Une trêve était accordée à Montségur; quinze jours, pendant lesquels la forteresse déjà rendue refusait encore à l'ennemi l'accès de ses portes. Quinze jours pendant lesquels, sur la foi de la parole donnée, les deux adversaires resteraient sur leurs positions, sans chercher à attaquer ni à fuir. La machine de l'évêque Durand s'était tue, les sentinelles n'avaient plus à guetter sur les remparts; les soldats n'avaient plus à vivre dans l'attente perpétuelle d'une alerte. Montségur allait passer ses derniers jours de liberté dans la paix - si l'on peut appeler paix une attente de la séparation et de la mort, sous le regard vigilant de l'ennemi posté dans sa tour à moins de cent mètres du château.

À côté des heures tragiques qu'ils venaient de vivre c'était, pour les habitants de Montségur, la paix; pour beaucoup, un dernier répit. On a pu se demander pourquoi les assiégés exigèrent ce délai, qui prolongeait inutilement une existence devenue intenable. Peut-être cette demande s'explique-t-elle par le fait que l'archevêque de Narbonne et Frère Ferrier ne pouvaient prendre sur eux la responsabilité d'absoudre les assassins des inquisiteurs et ont jugé nécessaire de s'en référer au pape? Il est plus probable que le délai ait été demandé par les assiégés eux-mêmes, dans le but de rester encore avec ceux des leurs qu'après la reddition du château ils ne devaient plus revoir. Il est très probable (comme le suggère F. Niel) que l'évêque Bertrand Marty et ses compagnons aient voulu, avant de mourir, célébrer une dernière fois la fête qui correspondait pour eux à celle de Pâques.

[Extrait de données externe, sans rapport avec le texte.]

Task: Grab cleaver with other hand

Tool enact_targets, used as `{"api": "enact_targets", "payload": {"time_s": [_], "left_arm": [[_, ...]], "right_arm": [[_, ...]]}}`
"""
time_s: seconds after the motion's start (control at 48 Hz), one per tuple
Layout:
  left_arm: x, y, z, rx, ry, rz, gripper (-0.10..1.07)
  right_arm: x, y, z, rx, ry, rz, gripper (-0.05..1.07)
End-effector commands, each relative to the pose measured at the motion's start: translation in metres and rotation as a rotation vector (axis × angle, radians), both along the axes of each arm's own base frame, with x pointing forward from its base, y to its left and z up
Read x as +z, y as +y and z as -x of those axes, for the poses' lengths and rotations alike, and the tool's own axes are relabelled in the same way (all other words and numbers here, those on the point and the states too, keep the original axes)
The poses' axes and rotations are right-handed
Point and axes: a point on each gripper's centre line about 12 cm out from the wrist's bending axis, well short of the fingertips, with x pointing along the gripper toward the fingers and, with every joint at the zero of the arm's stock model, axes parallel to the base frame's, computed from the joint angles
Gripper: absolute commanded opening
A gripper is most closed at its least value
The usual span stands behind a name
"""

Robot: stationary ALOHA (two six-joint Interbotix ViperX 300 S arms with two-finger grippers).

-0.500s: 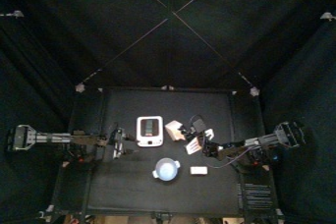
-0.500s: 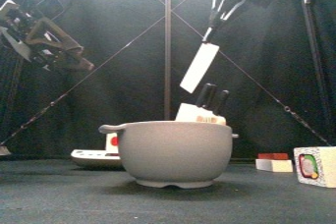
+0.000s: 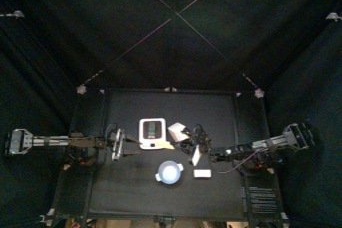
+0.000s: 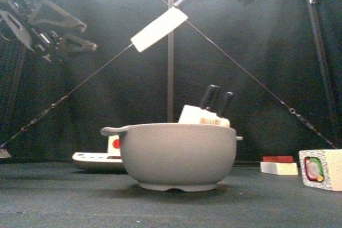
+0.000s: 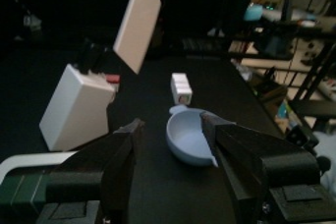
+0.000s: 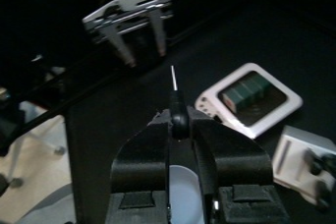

On sait que les cathares célébraient cette fête, puisqu'un de leurs grands jeûnes précédait justement Pâques.

Faut-il croire que sous ce nom ils désignaient la fête manichéenne de la Bema, qui se situait à peu près à la même époque de l'année? Aucun document ne permet de l'établir avec certitude et, comme nous l'avons vu, le rituel cathare qui cite avec tant d'insistance et si abondamment les Évangiles et les Épitres, ne mentionne pas une seule fois le nom de Manès. Cette religion aurait-elle eu deux enseignements distincts et le consolamentum, tenu pour le sacrement suprême, ne serait-il qu'une manifestation de piété réservée aux non-initiés? Il semble assez difficile de l'admettre; le catharisme, manichéen par sa doctrine, était profondément chrétien quant à la forme et à l'expression de sa pensée. Les cathares vénéraient trop exclusivement le Christ pour pouvoir accorder dans leur culte une place importante à Manès. Cependant, on manque de données qui pourraient faire comprendre ce que représentait exactement pour eux la célébration de la fête de Pâques, ou celle de la Bema.

Il est vraisemblable aussi, et humain, qu'avant de se séparer à jamais, les uns et les autres aient voulu s'accorder ce répit suprême. Ce n'était vraiment pas trop. Et il était sans doute difficile d'obtenir davantage.

Des otages furent livrés, dans les premiers jours de mars. C'étaient, comme il ressort des interrogations, Arnaud-Roger de Mirepoix, vieux chevalier, parent du chef de la garnison; Jordan, fils de Raymond de Perella; Raymond Marty, frère de l'évêque Bertrand; d'autres dont on ignore les noms, la liste des otages n'ayant pas été retrouvée.

Certains auteurs ont cru que Pierre-Roger de Mirepoix lui-même se serait retiré du château avant la fin de la trêve, voire avant la signature de l'acte de capitulation. Cette supposition n'est guère vraisemblable, puisque d'après la déposition d'Alzeu de Massabrac, Pierre-Roger se trouvait encore dans la forteresse le 16 mars. On sait qu'ensuite il se retira à Mongaillard, puis on perd sa trace, pour dix ans. Le silence qui s'est fait autour de son nom a peut-être contribué à le faire accuser sinon de trahison, du moins de désertion? Il est pourtant logique de penser que les vainqueurs devaient trouver gênante la présence du principal auteur du coup d'Avignonet, et qu'ils lui aient demandé de s'éclipser avec le maximum de discrétion: l'homme qui avait manifesté un si vif désir de boire du vin dans le crâne de Guillaume-Amaud ne pouvait bénéficier que d'une grâce accordée pour ainsi dire à la sauvette. Onze ans plus tard, il est mentionné par les enquêteurs royaux comme "faidit et dépossédé pour avoir été fauteur et défenseur d'hérétiques au château de Montségur". Il ne devait réintégrer ses droits civils qu'en 1257. Il est donc difficile de croire que cet homme ait, d'une façon quelconque, pactisé avec l'ennemi.